The above method for detecting voice anomalies provided for one or more embodiments of the present disclosure further provides a corresponding device for detecting voice anomalies based on the same concept, as shown in fig. 3.
Fig. 3 is a schematic diagram of a device for detecting voice anomalies provided in the present specification, including:
the acquisition module 300 is used for acquiring the voice information to be detected;
a determining module 301, configured to determine a voice information feature corresponding to the voice information to be detected, where the voice information feature includes: at least one of voiceprint characteristics, data transmission characteristics and voice conversation request characteristics, wherein the data transmission characteristics are used for representing characteristics of the voice information to be detected on data transmission quantity, and the voice conversation request characteristics are used for representing conversation window characteristics of a voice conversation request corresponding to the voice information to be detected;
the input module 302 is configured to input the voice information feature into a pre-trained recognition model, so as to obtain a recognition result for the voice information to be detected;
the detection module 303 is configured to detect a voice abnormality of the voice information to be detected according to the recognition result;
the exception handling module 304 is configured to determine that a network voice attack behavior exists in the voice source if the voice information to be detected is determined to be the exception voice information, and if the voice information re-acquired from the voice source corresponding to the voice information to be detected is still the exception voice information under the condition that the standby service equipment is started, and process the voice source through a preset exception handling policy.

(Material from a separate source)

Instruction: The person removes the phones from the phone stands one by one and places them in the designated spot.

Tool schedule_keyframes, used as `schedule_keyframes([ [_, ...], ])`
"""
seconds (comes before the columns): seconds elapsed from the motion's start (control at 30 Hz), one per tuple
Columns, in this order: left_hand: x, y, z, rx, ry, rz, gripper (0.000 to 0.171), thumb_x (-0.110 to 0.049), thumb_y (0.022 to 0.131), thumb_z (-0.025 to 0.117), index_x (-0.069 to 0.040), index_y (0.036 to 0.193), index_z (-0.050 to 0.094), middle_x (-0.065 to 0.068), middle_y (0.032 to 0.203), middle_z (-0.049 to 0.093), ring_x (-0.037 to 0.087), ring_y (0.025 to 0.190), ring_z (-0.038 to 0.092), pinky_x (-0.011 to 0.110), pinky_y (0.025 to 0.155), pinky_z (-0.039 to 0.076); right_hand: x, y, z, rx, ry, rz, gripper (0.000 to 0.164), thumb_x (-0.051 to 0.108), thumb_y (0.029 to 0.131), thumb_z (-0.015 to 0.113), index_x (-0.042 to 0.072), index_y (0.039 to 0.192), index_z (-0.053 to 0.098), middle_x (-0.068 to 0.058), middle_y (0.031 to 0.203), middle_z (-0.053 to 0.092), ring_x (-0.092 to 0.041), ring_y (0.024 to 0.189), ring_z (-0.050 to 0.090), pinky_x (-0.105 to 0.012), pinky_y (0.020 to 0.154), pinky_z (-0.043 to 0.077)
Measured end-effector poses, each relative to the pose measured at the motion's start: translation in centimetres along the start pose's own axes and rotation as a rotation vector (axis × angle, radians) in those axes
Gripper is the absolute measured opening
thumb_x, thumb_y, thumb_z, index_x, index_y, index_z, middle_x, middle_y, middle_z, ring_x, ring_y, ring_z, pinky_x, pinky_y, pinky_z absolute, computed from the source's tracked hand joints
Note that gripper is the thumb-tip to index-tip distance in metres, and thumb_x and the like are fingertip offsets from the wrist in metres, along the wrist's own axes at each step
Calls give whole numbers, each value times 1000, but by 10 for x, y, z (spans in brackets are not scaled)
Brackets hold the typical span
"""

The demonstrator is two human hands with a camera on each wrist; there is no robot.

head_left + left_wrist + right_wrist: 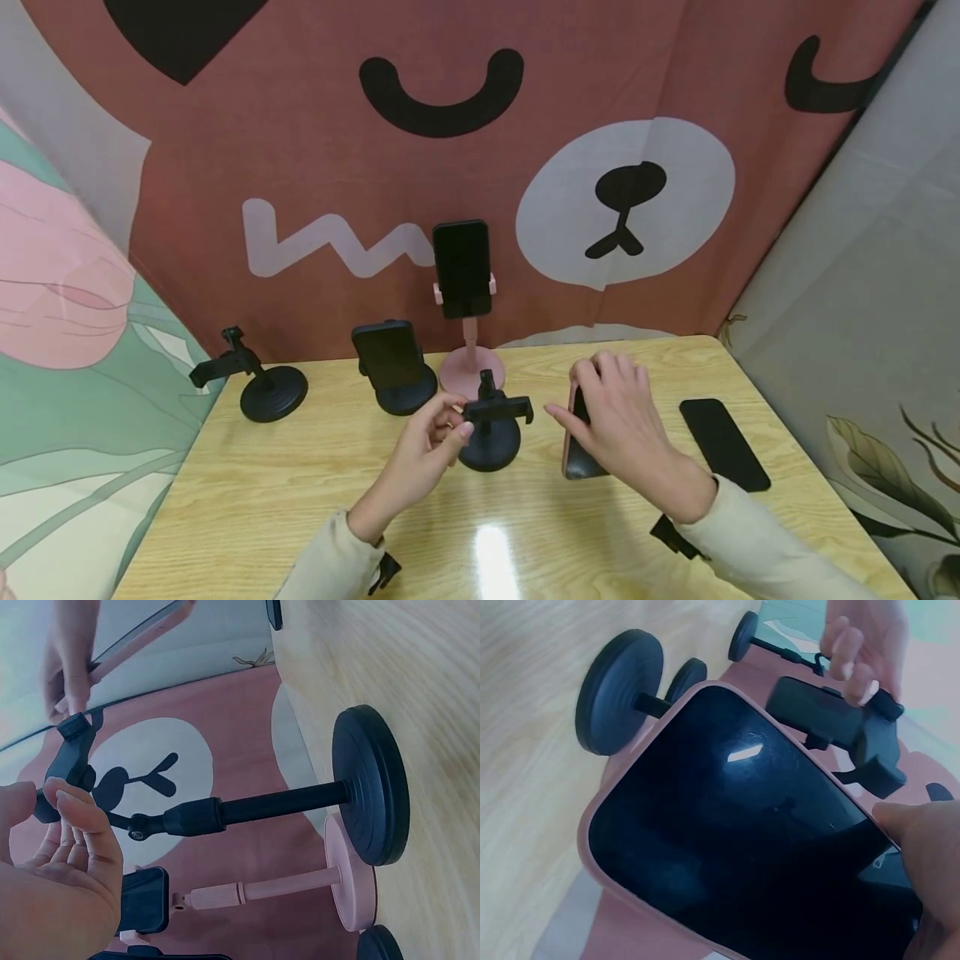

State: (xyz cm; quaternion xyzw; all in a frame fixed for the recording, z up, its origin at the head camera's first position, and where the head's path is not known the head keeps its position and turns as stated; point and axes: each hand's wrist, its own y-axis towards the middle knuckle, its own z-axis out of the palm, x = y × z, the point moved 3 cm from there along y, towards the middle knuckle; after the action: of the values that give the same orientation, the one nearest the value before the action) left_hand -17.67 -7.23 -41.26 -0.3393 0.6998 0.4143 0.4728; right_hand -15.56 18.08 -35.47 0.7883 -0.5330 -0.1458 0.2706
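- In the head view, the left hand point(422, 454) is pinching one end of the clamp point(498, 408) on the nearest black stand point(489, 452), thumb and fingers closing in narrowly.
- The right hand point(624, 423) is holding the pink-edged phone point(582, 460), its fingers curling over the upper end, just to the right of that stand.
- Behind the nearest stand, a pink stand point(470, 335) is carrying an upright phone point(461, 268); beside it, a second black stand point(408, 400) is bearing a tilted phone point(388, 354).
- A third black stand point(273, 393) is standing at the table's far left, and a flat phone point(723, 443) is lying on the table point(300, 508) beyond the right hand.
- Behind the table, a reddish cloth point(337, 167) with a printed face is hanging.
- In the left wrist view, the clamp is sitting at the top of its pole, the left fingers touching its end, while the pink-edged phone is staying clear of the table in the right hand.
- In the right wrist view, the phone's dark screen is reflecting a bright streak, and the right thumb is lying at its edge.
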Motion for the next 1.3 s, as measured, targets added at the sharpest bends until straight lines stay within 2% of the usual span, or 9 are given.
schedule_keyframes([
  [0.27,-3,0,4,25,-83,15,27,-10,105,54,-3,130,51,21,85,64,7,55,50,23,49,45,-4,-7,11,6,-28,6,51,42,75,89,10,92,54,-8,86,49,-26,76,40,-34,68,26],
  [0.5,1,2,8,30,-190,74,25,-9,105,54,4,125,47,-8,88,72,4,52,51,22,42,40,-7,-11,20,36,-13,28,48,43,77,88,12,93,55,-6,85,48,-24,75,38,-33,67,24],
  [0.57,2,3,10,33,-217,76,25,-8,105,53,6,125,45,-13,89,73,3,51,52,22,41,40,-7,-12,22,46,-10,32,48,44,77,87,12,93,55,-5,84,46,-23,74,37,-33,67,23],
  [0.73,1,5,13,29,-246,58,27,-9,105,54,6,124,43,-12,89,73,2,48,54,23,39,40,-8,-14,25,68,-13,44,48,43,78,87,13,93,54,-5,84,45,-23,75,36,-32,67,22],
  [0.93,1,6,16,8,-270,99,24,-5,104,55,10,117,42,-11,85,72,1,47,56,29,36,40,-9,-16,27,76,-19,45,48,44,78,87,13,93,54,-5,85,46,-23,76,37,-32,67,22],
  [1.1,1,6,16,-1,-280,133,22,-4,103,55,10,112,39,-10,84,72,1,48,56,25,37,41,-10,-16,28,70,-22,36,48,45,78,87,13,93,54,-5,85,46,-23,76,37,-32,66,22],
  [1.3,-3,2,11,-3,-278,165,22,-3,104,54,9,113,39,-9,84,70,1,51,55,22,39,43,-11,-16,27,62,-29,32,49,45,78,87,13,93,54,-5,84,46,-23,74,36,-32,66,23],
])
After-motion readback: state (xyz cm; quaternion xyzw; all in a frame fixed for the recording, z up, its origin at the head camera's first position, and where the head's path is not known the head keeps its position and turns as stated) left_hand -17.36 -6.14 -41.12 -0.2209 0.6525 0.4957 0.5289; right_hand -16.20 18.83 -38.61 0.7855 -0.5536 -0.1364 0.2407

Optionally, the voiceprint feature includes: at least one of a speech speed characteristic corresponding to the voice information to be detected and a volume characteristic corresponding to the voice information to be detected;
the data transmission features include: at least one of the data size of the data transmission packet corresponding to the voice information to be detected, the number of bytes per second in the transmission process of the voice information to be detected and the number of the data transmission packet corresponding to the voice information to be detected;
the voice session request feature includes: at least one of a session window size of a voice session request corresponding to the voice information to be detected and a header size corresponding to the session window of the voice information to be detected.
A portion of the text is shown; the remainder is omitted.